____ Available records

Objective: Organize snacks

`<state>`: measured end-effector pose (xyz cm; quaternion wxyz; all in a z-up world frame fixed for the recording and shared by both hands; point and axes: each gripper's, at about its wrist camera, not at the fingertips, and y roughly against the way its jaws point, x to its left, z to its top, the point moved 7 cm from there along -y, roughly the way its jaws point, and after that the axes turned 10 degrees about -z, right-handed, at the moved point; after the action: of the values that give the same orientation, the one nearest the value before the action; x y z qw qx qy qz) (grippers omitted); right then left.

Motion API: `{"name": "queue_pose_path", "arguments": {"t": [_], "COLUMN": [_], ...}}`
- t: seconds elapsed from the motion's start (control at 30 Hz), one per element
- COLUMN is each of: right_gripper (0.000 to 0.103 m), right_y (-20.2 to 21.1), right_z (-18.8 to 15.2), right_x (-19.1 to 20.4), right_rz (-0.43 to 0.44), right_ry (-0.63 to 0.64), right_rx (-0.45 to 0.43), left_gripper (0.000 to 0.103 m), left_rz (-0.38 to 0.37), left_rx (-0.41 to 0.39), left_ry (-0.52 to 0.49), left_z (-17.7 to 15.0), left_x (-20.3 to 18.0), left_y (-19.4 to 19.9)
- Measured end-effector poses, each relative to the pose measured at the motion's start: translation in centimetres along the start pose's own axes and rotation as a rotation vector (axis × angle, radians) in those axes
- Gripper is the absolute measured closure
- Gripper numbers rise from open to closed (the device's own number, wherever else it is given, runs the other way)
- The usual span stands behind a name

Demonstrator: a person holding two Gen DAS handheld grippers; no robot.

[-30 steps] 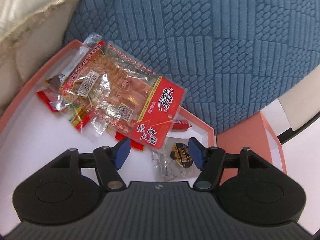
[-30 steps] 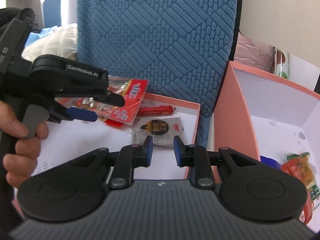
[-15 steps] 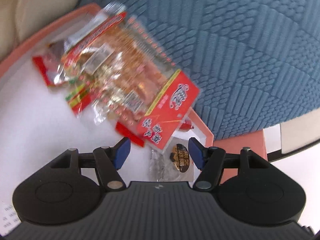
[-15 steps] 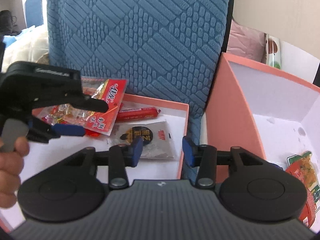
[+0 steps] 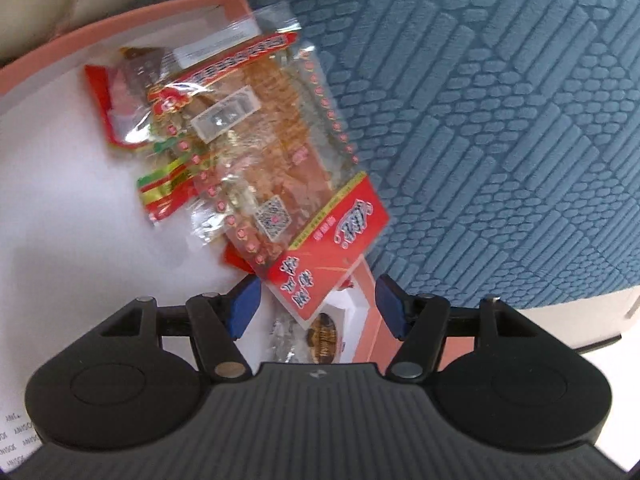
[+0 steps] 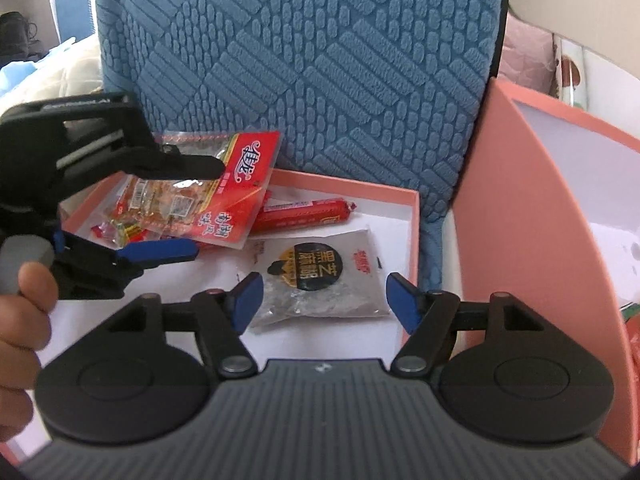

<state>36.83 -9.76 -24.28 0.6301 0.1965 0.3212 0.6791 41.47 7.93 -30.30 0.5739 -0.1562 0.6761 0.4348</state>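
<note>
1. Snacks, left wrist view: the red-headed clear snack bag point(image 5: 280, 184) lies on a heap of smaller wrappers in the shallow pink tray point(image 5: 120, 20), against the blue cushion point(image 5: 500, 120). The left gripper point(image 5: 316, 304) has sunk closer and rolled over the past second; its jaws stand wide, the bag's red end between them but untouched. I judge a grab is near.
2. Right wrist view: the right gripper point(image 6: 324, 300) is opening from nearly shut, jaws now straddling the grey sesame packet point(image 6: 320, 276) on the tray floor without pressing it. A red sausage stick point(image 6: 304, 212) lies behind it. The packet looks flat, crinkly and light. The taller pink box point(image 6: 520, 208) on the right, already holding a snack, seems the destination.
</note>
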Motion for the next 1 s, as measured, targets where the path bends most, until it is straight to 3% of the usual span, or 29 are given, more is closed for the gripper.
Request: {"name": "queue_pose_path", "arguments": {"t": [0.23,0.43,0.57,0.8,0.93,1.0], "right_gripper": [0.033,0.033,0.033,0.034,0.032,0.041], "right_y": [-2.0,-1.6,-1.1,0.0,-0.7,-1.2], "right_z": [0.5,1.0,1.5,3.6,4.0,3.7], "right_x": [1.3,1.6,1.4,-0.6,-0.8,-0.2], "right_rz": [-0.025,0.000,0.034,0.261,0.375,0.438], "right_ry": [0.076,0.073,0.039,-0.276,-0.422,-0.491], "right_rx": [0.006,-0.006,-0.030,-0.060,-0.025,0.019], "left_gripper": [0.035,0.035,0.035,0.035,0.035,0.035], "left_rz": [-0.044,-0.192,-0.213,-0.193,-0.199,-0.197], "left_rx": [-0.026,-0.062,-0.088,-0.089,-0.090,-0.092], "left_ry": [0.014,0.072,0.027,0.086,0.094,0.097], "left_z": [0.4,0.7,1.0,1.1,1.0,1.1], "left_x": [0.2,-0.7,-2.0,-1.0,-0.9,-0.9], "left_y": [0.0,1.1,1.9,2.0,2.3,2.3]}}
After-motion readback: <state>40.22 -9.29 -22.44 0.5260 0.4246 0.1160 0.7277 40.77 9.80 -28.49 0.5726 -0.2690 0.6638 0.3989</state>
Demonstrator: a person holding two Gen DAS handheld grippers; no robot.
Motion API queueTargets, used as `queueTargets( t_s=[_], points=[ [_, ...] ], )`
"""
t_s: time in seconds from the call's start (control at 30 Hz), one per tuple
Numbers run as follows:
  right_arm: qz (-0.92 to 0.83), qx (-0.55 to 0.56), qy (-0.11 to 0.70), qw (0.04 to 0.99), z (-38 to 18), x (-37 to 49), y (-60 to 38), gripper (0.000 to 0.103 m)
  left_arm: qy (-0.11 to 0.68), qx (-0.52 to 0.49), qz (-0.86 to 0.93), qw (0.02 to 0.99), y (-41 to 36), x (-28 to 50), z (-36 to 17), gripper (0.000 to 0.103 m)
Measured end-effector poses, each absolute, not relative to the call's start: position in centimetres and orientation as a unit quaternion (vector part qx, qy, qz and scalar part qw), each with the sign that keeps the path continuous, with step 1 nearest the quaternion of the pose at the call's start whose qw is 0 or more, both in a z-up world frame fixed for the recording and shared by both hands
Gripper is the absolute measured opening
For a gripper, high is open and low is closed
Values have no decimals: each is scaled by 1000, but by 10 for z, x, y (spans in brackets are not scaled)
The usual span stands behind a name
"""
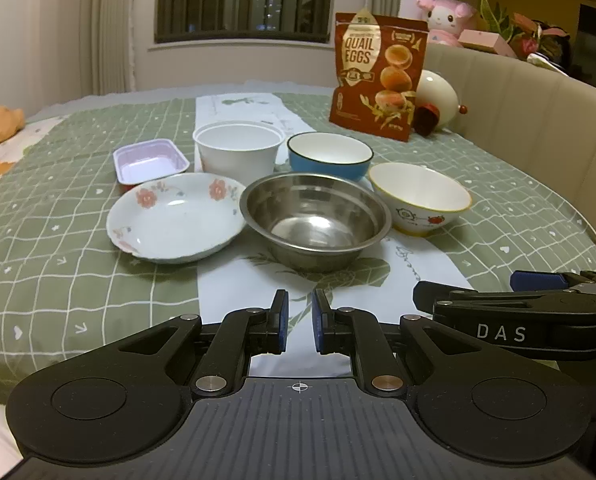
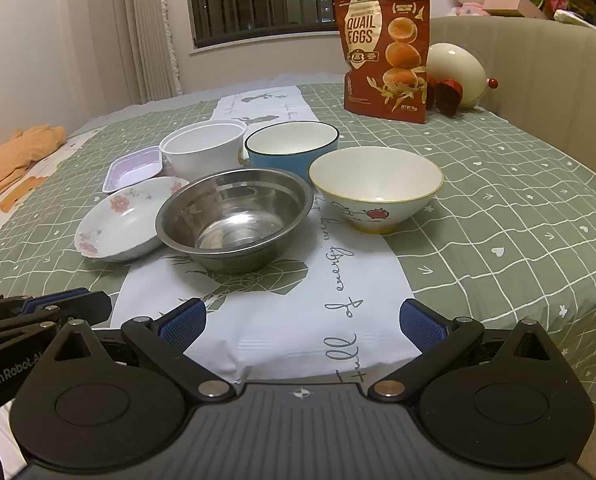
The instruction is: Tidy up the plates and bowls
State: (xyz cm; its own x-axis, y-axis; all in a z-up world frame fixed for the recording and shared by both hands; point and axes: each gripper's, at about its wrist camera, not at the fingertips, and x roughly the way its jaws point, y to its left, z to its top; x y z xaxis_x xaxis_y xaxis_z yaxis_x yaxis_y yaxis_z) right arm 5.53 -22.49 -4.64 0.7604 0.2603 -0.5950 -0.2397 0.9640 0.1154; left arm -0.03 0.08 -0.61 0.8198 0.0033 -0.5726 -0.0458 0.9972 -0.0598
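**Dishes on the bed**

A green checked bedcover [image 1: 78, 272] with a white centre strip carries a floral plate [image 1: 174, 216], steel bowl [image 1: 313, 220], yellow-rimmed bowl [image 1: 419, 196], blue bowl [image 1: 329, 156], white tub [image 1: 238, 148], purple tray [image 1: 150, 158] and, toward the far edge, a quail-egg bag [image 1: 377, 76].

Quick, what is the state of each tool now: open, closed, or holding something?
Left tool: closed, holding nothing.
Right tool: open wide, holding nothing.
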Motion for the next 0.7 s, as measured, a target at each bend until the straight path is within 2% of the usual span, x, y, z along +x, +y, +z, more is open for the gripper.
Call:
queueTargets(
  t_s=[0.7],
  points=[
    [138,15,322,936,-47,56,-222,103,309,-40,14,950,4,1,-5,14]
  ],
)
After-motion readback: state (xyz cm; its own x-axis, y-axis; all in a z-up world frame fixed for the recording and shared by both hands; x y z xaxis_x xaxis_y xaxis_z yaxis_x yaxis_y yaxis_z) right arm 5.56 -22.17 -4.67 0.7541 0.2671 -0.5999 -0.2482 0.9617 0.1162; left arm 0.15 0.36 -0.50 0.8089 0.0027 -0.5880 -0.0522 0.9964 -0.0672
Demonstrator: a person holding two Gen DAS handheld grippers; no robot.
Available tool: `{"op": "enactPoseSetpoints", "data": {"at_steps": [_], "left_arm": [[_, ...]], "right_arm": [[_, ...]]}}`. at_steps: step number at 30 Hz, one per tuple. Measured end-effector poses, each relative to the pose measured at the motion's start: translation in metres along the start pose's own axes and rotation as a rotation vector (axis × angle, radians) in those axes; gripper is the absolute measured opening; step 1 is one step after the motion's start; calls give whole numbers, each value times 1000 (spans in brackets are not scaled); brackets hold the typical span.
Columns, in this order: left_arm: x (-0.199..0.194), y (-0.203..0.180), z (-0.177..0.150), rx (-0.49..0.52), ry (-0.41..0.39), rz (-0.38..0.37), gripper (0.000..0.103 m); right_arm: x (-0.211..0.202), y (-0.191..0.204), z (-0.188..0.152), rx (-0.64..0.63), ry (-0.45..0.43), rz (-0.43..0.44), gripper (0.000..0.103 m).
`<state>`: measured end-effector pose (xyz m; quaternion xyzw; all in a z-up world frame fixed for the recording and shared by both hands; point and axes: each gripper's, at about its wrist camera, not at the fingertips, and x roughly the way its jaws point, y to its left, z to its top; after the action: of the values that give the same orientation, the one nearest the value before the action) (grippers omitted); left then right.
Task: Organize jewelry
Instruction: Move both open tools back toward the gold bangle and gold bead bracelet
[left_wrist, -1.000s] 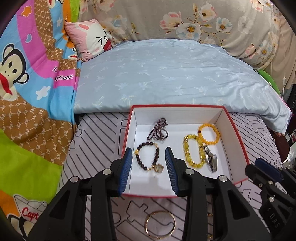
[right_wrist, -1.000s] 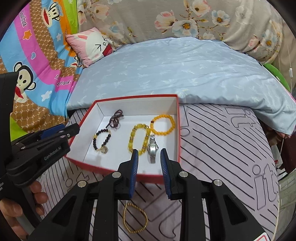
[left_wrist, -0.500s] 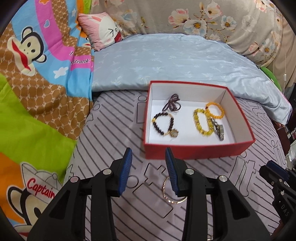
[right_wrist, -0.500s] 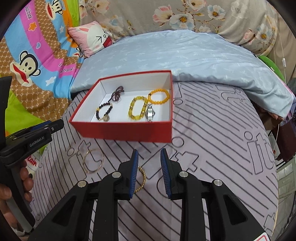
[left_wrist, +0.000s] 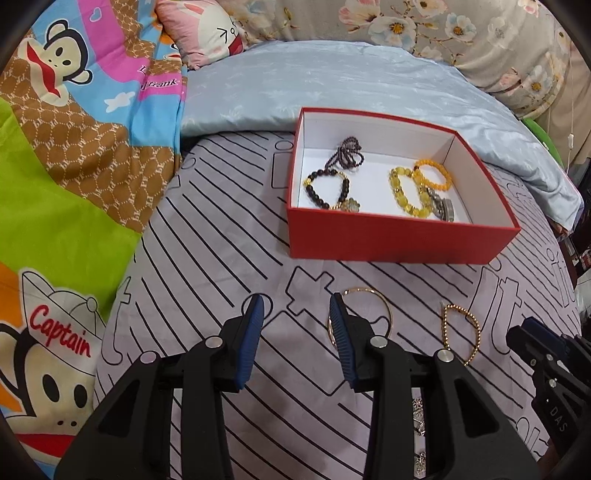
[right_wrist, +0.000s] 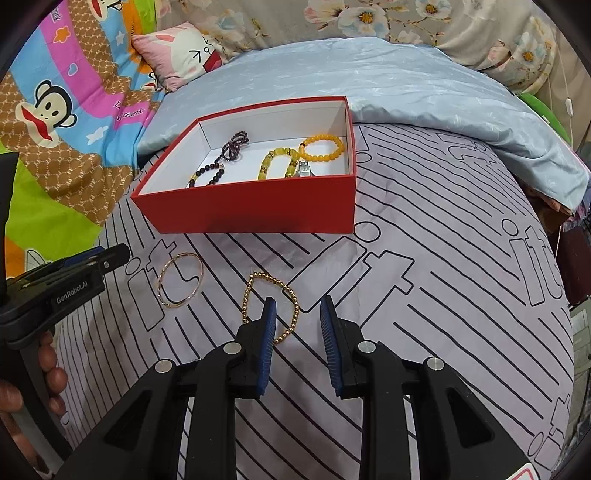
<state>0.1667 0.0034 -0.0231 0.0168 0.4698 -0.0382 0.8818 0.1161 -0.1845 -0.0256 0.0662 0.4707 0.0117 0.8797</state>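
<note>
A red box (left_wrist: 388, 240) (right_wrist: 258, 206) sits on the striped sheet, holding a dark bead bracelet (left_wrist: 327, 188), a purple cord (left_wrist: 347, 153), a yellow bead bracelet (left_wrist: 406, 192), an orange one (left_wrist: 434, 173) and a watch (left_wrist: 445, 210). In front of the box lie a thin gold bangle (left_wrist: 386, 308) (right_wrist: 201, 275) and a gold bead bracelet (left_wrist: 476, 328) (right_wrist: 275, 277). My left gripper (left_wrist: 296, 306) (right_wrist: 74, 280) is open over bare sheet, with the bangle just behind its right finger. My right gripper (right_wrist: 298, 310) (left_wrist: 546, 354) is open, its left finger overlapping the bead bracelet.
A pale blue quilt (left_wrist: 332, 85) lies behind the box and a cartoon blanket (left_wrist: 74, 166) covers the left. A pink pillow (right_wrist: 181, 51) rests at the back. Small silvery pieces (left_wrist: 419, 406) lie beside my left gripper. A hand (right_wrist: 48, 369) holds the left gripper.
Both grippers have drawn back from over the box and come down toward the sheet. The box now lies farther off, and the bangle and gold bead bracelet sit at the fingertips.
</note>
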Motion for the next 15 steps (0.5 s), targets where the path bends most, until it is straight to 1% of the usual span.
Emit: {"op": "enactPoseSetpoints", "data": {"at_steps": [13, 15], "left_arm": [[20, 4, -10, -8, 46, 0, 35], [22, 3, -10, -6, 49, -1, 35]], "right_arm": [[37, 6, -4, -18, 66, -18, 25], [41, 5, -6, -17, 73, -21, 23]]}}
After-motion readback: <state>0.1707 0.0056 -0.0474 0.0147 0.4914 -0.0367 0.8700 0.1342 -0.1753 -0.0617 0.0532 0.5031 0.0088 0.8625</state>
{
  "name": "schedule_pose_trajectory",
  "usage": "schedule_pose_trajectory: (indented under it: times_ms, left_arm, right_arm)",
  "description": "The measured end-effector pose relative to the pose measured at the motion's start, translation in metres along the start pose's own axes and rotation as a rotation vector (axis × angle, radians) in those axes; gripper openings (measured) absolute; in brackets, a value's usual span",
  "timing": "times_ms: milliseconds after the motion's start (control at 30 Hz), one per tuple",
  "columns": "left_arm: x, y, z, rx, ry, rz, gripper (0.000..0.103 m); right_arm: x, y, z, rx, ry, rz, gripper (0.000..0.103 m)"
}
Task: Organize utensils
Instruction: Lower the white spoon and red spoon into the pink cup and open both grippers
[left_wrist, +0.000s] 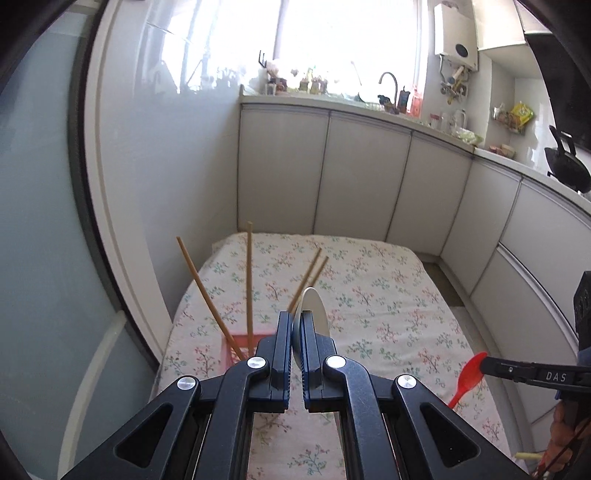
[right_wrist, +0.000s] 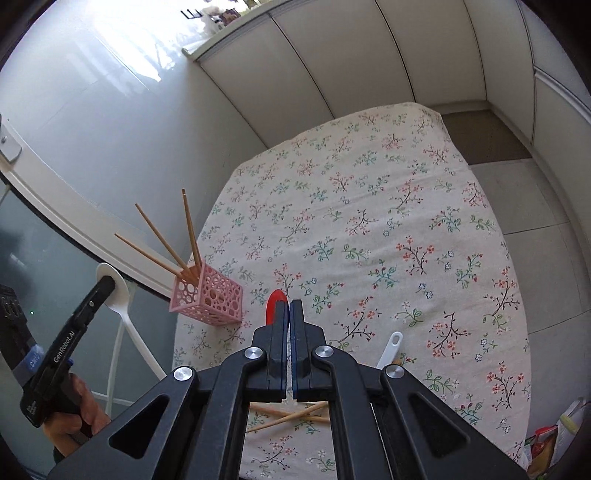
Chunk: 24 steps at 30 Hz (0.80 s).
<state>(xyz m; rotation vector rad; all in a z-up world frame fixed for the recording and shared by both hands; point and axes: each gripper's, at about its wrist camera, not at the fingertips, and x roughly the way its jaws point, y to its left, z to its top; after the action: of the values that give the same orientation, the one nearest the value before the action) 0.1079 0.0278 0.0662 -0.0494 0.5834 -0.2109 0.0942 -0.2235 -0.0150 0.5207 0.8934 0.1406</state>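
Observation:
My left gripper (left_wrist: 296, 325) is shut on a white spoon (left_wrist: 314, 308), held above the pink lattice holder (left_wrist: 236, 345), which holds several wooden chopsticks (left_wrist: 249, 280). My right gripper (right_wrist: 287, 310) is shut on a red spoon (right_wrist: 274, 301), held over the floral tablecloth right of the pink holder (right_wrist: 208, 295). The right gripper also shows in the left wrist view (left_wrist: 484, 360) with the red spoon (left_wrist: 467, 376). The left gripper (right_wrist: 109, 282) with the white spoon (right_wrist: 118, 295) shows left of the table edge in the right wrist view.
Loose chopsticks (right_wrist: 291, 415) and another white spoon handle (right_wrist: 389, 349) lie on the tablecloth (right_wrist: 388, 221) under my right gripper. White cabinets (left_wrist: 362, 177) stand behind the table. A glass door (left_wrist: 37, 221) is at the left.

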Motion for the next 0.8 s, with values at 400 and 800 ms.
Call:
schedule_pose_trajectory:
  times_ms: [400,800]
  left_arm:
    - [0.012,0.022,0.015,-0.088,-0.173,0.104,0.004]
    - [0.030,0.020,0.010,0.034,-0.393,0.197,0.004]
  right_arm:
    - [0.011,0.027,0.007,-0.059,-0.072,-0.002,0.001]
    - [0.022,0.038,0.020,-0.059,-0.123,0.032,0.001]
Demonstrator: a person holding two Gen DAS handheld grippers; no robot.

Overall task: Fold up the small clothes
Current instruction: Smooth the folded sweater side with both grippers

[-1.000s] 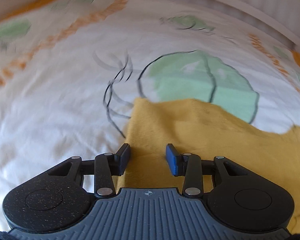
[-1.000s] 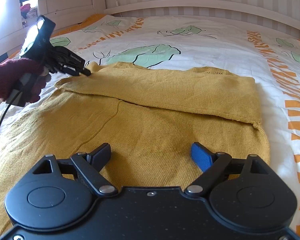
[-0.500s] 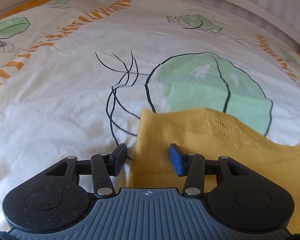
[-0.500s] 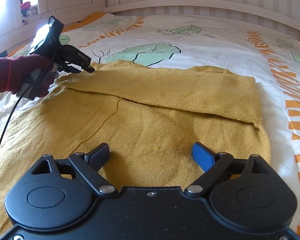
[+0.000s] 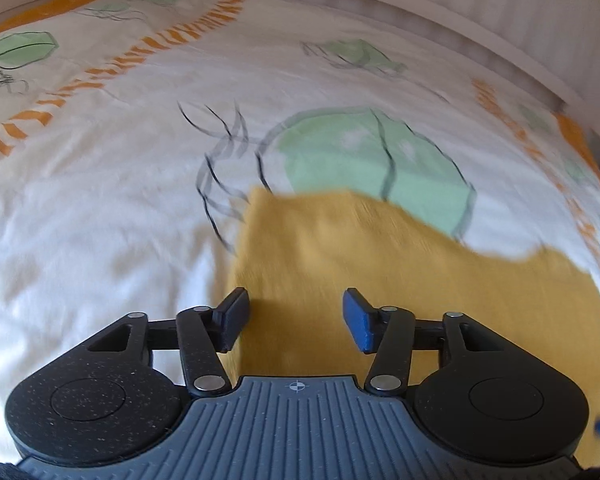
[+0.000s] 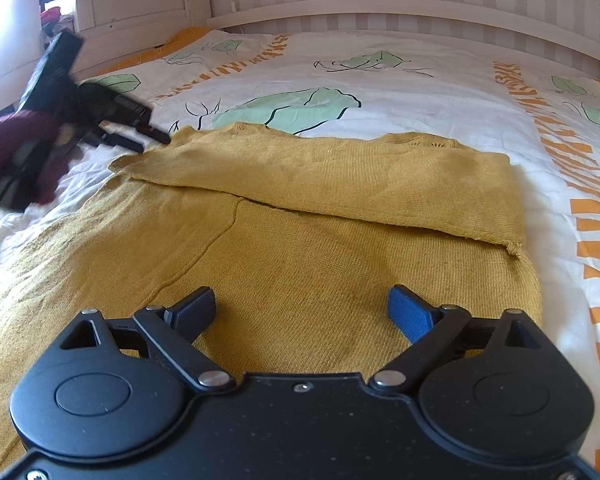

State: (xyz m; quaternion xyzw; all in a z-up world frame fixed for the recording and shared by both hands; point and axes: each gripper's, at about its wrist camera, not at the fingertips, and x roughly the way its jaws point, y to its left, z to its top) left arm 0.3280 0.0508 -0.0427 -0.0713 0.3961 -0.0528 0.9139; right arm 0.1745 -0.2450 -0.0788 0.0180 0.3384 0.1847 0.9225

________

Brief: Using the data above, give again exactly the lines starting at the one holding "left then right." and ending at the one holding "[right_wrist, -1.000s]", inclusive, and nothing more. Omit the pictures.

Completed task:
`<state>`: measured end-effector pose (xyz m; quaternion xyzw; all in a z-up world frame fixed for the recording and shared by both hands; point and axes: each gripper's, at about its wrist camera, not at the fingertips, and x roughly the way its jaws point, y to its left, z to its top; after the action: of the values that give the same orientation, the one nearest the value before the action) (grippers omitted); left then right.
Task: Organize jewelry
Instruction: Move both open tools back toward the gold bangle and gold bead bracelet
[left_wrist, -1.000s] 
[right_wrist, -1.000s] 

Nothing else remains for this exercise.